In the data below, one line contains "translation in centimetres" and a later one contains "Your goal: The". Print both, with every line between them, exactly and alone.
☆ ☆ ☆ ☆
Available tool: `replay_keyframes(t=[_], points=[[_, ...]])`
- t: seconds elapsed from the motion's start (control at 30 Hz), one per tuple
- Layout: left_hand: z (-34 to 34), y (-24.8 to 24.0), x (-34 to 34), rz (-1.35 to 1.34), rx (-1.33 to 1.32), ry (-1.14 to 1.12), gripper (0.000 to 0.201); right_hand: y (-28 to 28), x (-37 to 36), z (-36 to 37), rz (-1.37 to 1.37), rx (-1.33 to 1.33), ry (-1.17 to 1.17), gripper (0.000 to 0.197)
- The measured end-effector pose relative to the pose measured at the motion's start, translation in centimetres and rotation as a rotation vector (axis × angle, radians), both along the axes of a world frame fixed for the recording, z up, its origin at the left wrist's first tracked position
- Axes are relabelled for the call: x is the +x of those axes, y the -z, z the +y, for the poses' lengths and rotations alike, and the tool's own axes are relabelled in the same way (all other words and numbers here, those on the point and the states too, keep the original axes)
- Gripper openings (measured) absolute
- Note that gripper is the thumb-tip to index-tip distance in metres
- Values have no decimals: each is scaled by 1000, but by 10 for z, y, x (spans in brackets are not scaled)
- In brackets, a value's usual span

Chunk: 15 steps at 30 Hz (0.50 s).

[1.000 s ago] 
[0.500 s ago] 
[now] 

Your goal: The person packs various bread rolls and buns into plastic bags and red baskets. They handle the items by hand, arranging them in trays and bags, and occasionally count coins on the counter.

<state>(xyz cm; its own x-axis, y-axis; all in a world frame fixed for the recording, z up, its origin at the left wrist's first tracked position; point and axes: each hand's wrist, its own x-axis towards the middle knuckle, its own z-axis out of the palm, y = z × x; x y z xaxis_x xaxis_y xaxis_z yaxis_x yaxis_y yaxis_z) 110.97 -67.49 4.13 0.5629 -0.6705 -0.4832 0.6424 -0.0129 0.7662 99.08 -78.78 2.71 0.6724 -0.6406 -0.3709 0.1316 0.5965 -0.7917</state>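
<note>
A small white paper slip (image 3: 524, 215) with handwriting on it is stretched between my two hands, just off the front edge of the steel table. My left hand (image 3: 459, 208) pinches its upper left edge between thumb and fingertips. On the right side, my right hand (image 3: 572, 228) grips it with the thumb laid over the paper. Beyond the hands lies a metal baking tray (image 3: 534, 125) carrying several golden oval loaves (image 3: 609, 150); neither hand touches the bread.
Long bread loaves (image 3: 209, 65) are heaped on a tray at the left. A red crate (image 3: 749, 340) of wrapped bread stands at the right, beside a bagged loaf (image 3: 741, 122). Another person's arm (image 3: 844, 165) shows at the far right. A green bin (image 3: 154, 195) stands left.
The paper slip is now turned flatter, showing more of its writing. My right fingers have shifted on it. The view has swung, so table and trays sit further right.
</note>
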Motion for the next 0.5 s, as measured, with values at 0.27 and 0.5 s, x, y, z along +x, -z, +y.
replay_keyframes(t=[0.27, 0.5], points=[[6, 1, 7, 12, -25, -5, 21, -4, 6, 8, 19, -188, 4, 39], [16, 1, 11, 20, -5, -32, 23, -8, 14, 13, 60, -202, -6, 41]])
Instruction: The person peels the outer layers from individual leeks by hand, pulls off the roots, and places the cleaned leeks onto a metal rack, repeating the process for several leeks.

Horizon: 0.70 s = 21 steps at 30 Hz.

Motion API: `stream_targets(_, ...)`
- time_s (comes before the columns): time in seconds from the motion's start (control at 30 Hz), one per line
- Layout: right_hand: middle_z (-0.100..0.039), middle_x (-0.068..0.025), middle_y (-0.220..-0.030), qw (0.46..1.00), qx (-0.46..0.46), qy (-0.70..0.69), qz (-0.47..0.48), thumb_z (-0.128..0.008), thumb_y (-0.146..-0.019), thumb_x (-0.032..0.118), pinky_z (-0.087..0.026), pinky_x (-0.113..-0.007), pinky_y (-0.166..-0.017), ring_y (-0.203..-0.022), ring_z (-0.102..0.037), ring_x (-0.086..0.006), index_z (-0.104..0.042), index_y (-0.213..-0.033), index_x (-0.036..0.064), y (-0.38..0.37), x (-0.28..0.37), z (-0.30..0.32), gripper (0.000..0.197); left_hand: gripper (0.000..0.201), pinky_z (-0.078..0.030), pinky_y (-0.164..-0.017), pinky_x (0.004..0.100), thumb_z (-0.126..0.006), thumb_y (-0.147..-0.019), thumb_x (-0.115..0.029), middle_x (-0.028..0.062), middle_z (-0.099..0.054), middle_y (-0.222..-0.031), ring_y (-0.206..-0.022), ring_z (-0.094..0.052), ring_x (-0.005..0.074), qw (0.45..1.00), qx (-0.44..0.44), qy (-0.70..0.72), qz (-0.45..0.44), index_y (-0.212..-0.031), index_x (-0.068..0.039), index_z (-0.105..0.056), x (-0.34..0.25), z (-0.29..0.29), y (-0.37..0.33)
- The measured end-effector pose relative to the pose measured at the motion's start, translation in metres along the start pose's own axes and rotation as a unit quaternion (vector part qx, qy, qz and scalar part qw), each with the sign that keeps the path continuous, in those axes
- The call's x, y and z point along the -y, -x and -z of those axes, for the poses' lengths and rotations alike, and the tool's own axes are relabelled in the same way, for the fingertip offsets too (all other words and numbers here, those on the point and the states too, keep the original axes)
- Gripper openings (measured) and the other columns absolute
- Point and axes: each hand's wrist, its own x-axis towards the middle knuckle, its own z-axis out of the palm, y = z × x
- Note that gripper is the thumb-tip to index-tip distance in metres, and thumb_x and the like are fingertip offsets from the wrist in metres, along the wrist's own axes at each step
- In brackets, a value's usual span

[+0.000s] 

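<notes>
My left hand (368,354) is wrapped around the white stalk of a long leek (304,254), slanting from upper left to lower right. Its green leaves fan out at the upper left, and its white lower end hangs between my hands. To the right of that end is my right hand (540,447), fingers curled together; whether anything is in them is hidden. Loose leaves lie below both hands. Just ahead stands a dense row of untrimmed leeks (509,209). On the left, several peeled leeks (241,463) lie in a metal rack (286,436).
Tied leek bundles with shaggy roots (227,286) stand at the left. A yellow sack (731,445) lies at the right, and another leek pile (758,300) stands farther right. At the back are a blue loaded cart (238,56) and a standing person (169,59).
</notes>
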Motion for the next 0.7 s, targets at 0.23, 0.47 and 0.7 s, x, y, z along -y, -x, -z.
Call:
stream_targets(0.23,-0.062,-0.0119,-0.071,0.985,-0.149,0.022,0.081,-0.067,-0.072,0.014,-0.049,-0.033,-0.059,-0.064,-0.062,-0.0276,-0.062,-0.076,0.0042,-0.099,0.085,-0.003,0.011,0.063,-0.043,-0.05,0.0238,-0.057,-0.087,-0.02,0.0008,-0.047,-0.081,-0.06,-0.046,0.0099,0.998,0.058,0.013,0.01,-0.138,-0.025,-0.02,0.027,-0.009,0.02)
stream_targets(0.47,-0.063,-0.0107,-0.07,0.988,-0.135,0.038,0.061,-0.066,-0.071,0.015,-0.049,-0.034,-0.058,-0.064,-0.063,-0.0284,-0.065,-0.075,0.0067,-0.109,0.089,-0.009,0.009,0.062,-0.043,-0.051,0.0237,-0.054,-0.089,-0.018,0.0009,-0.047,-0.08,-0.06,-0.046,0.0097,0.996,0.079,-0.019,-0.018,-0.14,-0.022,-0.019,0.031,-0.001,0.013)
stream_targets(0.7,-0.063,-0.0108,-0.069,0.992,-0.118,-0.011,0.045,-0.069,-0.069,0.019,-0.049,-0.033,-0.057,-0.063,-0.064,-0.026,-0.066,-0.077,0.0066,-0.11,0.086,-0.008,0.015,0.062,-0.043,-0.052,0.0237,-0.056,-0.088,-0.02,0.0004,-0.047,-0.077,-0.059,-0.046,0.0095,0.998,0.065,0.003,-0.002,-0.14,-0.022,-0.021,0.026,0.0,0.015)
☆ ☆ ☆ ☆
▶ The completed task
- The measured end-effector pose relative to the pose measured at the motion's start, translation in centimetres and rotation as a rotation vector (axis × angle, radians), both along the axes of a world frame fixed for the recording, z up, its origin at the left wrist's first tracked position
- Axes are relabelled for the call: x is the +x of those axes, y the -z, z the +y, for the poses' lengths and rotations alike, and the tool's own axes are relabelled in the same way (all other words and numbers here, those on the point and the states too, keep the original axes)
- Gripper openings (measured) absolute
- Note that gripper is the thumb-tip to index-tip distance in metres
- Values have no decimals: each is scaled by 1000, but by 10 for z, y, x (spans in brackets are not scaled)
- In brackets, a value's usual span

Chunk: 15 steps at 30 Hz (0.50 s).

[1.000 s ago] 
[0.500 s ago] 
[now] 

Your goal: The person packs various bread rolls and buns into plastic bags and red baskets. They handle the items by hand, arranging them in trays and bags, and occasionally count coins on the counter.

That covers the exercise completely.